Para Katherine Maher, a tomada de decisão coletiva, aquilo que queremos fazer em sociedades abertas e democráticas, requer que nos reunamos em torno de entendimentos comuns sobre a raiz do problema e sobre algumas hipóteses de como vamos sair dele, mas se estamos a usar as nossas verdades pessoais para isto, acabamos por ter conversas sobre os nossos valores e a nossa identidade e considera que nos focamos naquilo que nos divide, em vez de nos focarmos naquilo em que concordamos. Para a investigadora, isso permite-nos ter conversas sobre a verdade, de uma forma que se centra naquilo em que acreditamos, em vez de estar focados naquilo que se pode saber, no conhecimento, considerando que essa é uma definição que é extremamente divisória e prejudicial.
Num evento que este ano tem o lema "Atlântico, onde o futuro vai nascer", Maher garante que pensa muito sobre a falta de ação urgente sobre as alterações climáticas, quando há muito tempo se sabe quais os impactos negativos do carbono produzido pelo Homem na atmosfera. Mas, para esta investigadora, as implicações desses dados desafiam as nossas identidades, industrias e comunidades de muitas formas que criam resistência e até desinformação e "os debates públicos que resultaram dessa verdade sobre as alterações climáticas impediram-nos de tomar medidas específicas e concretas, que podiam mitigar os danos para a humanidade relativamente à subida do nível das águas do mar, às crescentes ondas mortais de calor e frio e tempestades violentas. Com estas ameaças urgentes diante de nós, precisamos de formas melhores de chegar a um entendimento comum."

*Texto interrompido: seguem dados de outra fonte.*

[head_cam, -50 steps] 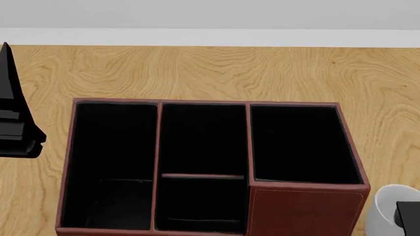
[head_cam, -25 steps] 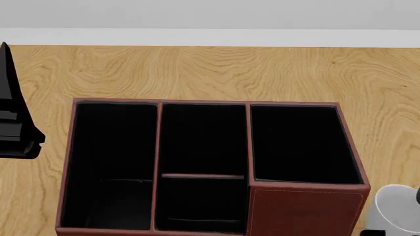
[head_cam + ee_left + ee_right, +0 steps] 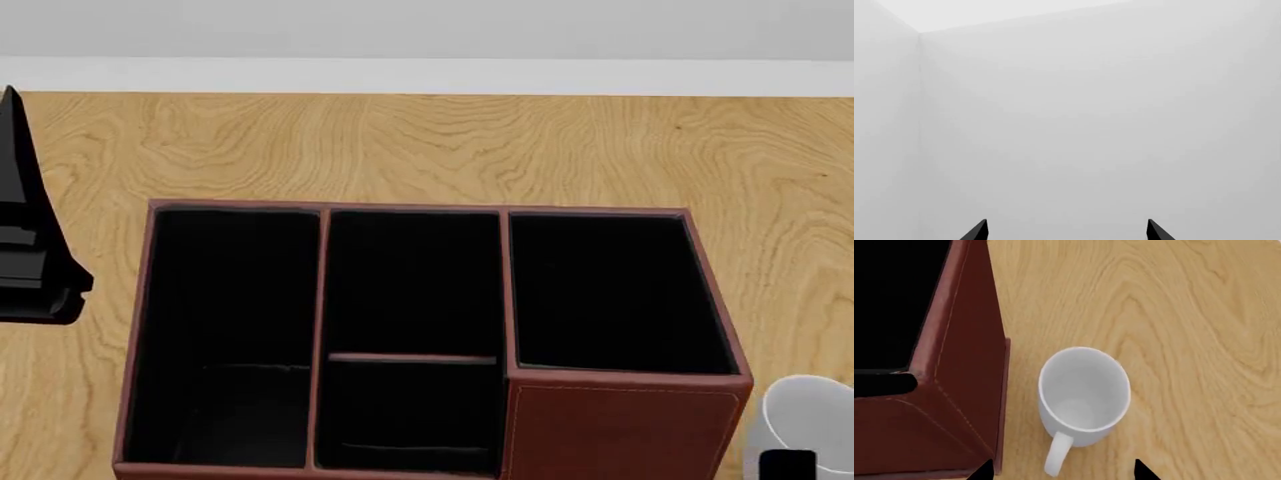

Expectativa não falta para a edição deste ano, depois da demissão de Paddy Cosgrave, o empreendedor irlandês, fundador e guru histórico da Web Summit, após fazer um post nas redes sociais a defender a Palestina que levou à debandada de gigantes tecnológicas que recusaram, desta vez, a vinda a Lisboa.
Perante a debandada, o ministro da Economia, António Costa e Silva, garantia a 24 de outubro o empenho do Governo na realização do evento. Em comunicado, adiantou que havia condições para que estes quatro dias decorressem com normalidade e cumprindo o acordo celebrado com os organizadores.
Este ano, também Marcelo de Rebelo de Sousa não confirma datas, nem encontros, nem apertos de mãos, mas o Presidente da República poderá marcar presença em momentos surpresa. Quem sabe se hoje que o chefe de Estado não surpreenda no arranque dos eventos da Web Summit by Night, espalhados pelo Hub Criativo do Beato, Praça do Comércio e Pavilhão Carlos Lopes.